DATA BELOW section start
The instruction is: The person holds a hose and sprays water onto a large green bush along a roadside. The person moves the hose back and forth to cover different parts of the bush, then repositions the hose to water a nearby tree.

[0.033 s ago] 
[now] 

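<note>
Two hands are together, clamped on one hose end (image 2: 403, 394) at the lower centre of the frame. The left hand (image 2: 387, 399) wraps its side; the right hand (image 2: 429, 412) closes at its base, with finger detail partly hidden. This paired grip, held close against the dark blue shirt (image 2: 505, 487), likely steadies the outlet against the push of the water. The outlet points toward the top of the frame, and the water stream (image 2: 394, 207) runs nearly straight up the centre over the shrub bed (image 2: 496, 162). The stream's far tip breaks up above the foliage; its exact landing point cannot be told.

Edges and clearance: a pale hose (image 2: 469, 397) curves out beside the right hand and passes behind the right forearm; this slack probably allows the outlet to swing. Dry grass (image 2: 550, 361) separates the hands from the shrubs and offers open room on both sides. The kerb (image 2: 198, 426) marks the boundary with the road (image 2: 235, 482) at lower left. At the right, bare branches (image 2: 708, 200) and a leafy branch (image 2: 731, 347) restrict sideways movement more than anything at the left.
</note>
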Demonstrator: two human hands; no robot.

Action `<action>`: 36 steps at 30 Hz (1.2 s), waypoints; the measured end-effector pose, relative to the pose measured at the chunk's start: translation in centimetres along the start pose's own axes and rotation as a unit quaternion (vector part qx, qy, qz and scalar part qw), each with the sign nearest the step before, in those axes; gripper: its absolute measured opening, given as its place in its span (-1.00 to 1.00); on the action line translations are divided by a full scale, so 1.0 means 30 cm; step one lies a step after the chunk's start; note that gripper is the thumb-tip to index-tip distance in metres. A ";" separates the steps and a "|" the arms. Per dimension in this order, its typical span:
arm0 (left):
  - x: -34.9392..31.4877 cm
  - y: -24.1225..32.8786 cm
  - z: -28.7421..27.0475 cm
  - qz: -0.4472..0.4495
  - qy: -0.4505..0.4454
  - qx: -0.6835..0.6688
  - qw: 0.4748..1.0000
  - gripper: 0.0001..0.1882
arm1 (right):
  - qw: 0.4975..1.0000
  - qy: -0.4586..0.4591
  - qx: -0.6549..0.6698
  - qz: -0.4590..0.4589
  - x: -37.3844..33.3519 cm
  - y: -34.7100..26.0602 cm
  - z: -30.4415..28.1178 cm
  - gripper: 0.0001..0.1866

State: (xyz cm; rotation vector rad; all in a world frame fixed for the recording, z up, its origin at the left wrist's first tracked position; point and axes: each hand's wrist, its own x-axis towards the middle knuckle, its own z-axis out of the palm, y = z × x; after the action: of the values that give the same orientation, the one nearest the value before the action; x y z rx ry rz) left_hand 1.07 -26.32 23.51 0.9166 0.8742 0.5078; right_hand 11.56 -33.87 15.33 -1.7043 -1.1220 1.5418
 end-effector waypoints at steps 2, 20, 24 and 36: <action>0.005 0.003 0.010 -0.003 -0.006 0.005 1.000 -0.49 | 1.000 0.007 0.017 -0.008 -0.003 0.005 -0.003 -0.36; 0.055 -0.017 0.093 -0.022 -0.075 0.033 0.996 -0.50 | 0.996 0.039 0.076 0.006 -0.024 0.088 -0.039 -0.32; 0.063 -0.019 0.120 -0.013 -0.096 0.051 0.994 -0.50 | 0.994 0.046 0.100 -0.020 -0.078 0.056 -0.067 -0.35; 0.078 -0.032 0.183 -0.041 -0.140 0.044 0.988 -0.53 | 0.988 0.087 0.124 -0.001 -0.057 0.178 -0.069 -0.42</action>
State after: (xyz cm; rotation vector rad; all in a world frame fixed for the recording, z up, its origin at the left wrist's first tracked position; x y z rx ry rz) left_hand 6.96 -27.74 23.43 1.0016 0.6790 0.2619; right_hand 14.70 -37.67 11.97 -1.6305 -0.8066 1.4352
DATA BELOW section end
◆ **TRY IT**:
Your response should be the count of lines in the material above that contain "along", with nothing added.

◆ **FINAL ANSWER**:
2